A hat sich in der Hauptverhandlung dahin eingelassen, dass er ÖK nicht habe treffen wollen. Er habe beim türkischen Militär als „ausgezeichneter Schütze“ gegolten und habe ÖK absichtlich verfehlt. Beim ersten der beiden Schüsse habe er „neben“ ÖK gezielt. Diese Einlassung hat das LG als unwahre Schutz­behauptung gewertet.

Aus den Gründen:

Der BGH betrachtet das Vorliegen des voluntativen Elements des bedingten Tötungs­vorsatzes als nicht trag­fähig begründet. Grundsätzlich führt er aus: „Bedingten Tötungs­vorsatz hat, wer den Eintritt des Todes als mögliche Folge seines Handelns erkennt (Wissenselement) und billigend in Kauf nimmt (Willenselement). Die auf der Grundlage der dem Täter bekannten Umstände zu bestimmende objektive Gefährlichkeit der Tathandlung ist dabei ein wesentlicher Indikator für das Vorliegen beider Elemente des bedingten Tötungs­vorsatzes (…).“ (Rn. 9)

Der Schluss von einer besonders gefährlichen Gewalthandlung auf bedingten Tötungs­vorsatz sei jedoch nicht zwingend; es sind Umstände zu berücksichtigen, die den Vorsatz im Einzelfall in Frage stellen können, insbes. auch die Motivation des Täters. „Diese Grundsätze gelten auch in Fallkonstellationen, in denen ein Angekl. mit einer scharfen Schusswaffe auf sein Tatopfer schießt.“ (Rn. 11)

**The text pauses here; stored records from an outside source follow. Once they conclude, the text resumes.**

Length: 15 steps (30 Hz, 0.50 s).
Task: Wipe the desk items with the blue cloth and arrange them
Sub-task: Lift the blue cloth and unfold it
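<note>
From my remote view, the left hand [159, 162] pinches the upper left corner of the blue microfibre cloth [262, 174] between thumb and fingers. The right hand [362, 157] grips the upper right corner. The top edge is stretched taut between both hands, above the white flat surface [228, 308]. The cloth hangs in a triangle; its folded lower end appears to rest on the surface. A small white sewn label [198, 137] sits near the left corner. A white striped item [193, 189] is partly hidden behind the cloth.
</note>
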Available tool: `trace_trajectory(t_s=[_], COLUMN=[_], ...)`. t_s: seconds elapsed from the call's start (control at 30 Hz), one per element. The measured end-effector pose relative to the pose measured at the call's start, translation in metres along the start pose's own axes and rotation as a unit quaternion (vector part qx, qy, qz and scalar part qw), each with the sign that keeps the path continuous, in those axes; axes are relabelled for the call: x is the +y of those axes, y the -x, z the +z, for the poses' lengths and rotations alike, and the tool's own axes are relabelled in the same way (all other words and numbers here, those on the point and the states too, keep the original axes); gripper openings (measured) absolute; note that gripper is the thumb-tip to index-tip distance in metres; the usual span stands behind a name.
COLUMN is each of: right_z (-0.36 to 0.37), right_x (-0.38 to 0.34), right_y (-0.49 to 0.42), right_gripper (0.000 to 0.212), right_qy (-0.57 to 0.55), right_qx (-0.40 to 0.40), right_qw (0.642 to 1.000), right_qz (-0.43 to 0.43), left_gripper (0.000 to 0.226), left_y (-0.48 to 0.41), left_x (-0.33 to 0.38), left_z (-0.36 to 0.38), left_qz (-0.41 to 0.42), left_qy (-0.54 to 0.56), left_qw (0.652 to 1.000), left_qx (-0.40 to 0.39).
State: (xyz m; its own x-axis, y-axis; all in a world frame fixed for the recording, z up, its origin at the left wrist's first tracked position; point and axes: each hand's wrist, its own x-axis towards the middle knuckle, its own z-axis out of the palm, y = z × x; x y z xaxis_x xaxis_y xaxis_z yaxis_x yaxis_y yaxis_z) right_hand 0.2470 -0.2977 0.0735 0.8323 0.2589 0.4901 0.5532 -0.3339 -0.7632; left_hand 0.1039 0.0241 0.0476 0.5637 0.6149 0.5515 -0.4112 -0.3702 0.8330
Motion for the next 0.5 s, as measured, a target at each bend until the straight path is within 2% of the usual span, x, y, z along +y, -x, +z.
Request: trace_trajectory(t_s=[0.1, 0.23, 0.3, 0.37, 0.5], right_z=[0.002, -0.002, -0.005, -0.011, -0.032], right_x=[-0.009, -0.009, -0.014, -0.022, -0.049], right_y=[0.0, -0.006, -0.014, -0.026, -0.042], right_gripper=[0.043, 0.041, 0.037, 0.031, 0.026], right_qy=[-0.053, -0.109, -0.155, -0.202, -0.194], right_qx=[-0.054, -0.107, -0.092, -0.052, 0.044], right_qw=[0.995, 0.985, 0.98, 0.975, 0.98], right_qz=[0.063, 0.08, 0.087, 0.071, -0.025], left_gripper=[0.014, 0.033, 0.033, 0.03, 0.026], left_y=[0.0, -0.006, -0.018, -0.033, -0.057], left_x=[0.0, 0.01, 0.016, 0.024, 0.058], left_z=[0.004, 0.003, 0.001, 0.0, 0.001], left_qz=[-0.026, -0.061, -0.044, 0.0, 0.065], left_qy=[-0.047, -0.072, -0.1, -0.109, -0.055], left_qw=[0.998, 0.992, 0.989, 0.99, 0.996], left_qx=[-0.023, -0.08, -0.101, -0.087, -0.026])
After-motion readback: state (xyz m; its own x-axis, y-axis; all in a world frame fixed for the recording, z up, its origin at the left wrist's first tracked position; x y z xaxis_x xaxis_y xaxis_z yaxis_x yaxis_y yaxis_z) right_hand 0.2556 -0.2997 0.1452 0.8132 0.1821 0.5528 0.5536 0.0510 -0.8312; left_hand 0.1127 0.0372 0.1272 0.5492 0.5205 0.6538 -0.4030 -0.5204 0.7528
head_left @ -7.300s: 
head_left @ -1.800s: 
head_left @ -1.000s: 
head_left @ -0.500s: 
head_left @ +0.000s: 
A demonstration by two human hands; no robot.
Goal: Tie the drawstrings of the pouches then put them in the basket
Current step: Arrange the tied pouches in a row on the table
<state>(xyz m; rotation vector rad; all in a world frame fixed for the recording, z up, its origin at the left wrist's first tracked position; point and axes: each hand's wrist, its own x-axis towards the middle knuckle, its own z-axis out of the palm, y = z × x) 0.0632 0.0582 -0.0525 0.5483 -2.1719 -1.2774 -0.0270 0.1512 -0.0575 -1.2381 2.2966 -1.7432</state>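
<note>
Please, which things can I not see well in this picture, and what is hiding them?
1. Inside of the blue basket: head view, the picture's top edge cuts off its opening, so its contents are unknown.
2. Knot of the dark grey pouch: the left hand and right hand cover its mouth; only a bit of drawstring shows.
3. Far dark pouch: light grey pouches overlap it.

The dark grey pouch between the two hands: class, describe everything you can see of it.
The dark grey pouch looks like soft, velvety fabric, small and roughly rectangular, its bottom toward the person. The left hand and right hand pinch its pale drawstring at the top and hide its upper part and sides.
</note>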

Zum konkreten Fall führt der BGH aus: „Der tatrichterliche Hinweis, wonach es „in der Natur der Sache“ liege, „dass der mit bedingtem Tötungs­vorsatz handelnde Täter in Verfolgung seines anders gelagerten Handlungs­antriebs in der Regel über kein Tötungs­motiv“ verfüge (…), greift zu kurz. Zwar trifft es zu, dass der mit bedingtem Tötungs­vorsatz handelnde Täter kein Tötungs­motiv im engeren Sinne hat, weil er den tödlichen Erfolg nicht erstrebt, sondern seinen Eintritt lediglich in Kauf nimmt. Dies bedeutet jedoch nicht, dass dem von einem Tötungs­motiv zu unter­scheidenden konkreten Handlungs­antrieb keine Indiz­wirkung für die Frage zukommt, ob der Täter mit bedingtem Tötungs­vorsatz gehandelt hat oder nicht.“ (Rn. 14) „Der hier festgestellte Handlungs­antrieb des Angekl., seinem Tatopfer die eigene Wehrhaftigkeit vor Augen zu führen, es in seine Schranken zu verweisen und ihm für die ausgesprochene Todesdrohung einen „Denkzettel“ zu verpassen, ist im Rahmen der gebotenen umfassenden Gesamtwürdigung aller Umstände zu berücksichtigen. Er könnte gegen das Vorliegen des voluntativen Elements des bedingten Tötungs­vorsatzes sprechen, weil insbesondere das Motiv, dem Tatopfer einen „Denkzettel“ zu verpassen, ein Über­leben des Tatopfers voraussetzt.“ (Rn. 15)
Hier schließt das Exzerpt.